| TASK ITEM |
Produce word for word the lines of the data below running from the one that has "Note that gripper" to the one that has "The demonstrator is", inclusive, and no others.

| COLLECTED DATA |
********************

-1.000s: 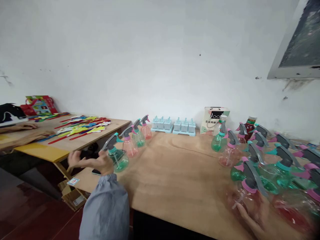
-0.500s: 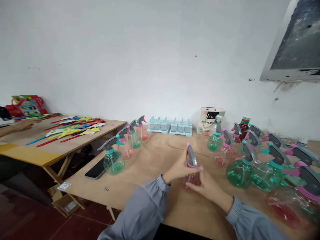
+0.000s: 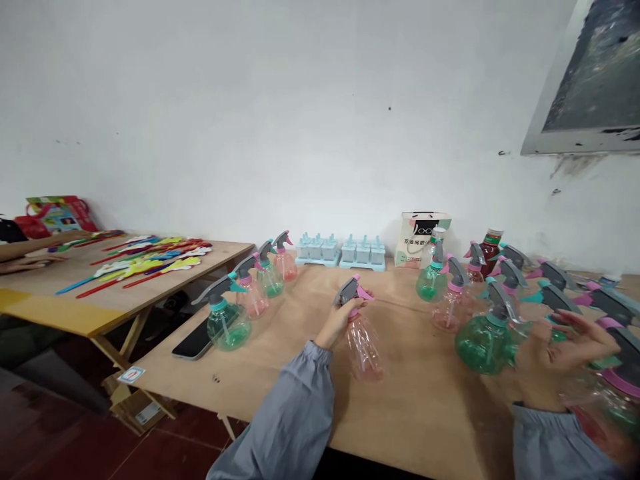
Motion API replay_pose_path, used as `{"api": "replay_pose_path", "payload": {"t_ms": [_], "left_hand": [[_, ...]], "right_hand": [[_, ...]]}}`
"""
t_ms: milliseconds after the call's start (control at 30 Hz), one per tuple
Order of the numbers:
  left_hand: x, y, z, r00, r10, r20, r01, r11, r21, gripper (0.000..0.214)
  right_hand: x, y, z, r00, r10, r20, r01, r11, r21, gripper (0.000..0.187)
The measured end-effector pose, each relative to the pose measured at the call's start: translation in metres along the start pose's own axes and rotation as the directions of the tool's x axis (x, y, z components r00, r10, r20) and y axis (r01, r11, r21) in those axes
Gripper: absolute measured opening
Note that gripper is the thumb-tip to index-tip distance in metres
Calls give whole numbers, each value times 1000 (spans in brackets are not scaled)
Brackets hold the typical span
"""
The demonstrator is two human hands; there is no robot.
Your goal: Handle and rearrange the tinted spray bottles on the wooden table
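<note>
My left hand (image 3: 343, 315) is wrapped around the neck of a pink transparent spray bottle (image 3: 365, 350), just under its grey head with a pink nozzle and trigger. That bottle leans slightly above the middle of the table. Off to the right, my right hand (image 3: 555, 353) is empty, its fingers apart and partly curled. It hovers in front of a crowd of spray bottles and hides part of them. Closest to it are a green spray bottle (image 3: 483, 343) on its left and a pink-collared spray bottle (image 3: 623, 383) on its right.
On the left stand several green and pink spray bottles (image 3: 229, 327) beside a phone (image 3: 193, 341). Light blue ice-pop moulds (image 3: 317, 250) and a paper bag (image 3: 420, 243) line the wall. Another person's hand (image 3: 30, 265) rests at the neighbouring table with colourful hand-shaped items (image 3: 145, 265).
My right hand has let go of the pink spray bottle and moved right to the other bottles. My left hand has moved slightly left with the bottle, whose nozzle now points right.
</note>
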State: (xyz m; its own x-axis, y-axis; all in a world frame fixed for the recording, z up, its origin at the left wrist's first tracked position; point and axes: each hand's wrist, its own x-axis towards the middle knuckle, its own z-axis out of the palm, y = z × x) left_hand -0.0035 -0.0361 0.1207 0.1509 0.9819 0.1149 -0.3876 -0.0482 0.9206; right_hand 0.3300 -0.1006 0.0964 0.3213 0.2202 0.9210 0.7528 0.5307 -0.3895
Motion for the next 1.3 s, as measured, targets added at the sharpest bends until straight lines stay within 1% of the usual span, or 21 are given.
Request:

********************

| OUTPUT OF THE EXERCISE |
Note that gripper is the thumb-tip to index-tip distance in metres
Calls give whole numbers, each value times 1000 (spans in brackets are not scaled)
Brackets hold the typical span
"""
The demonstrator is two human hands; there is no robot.

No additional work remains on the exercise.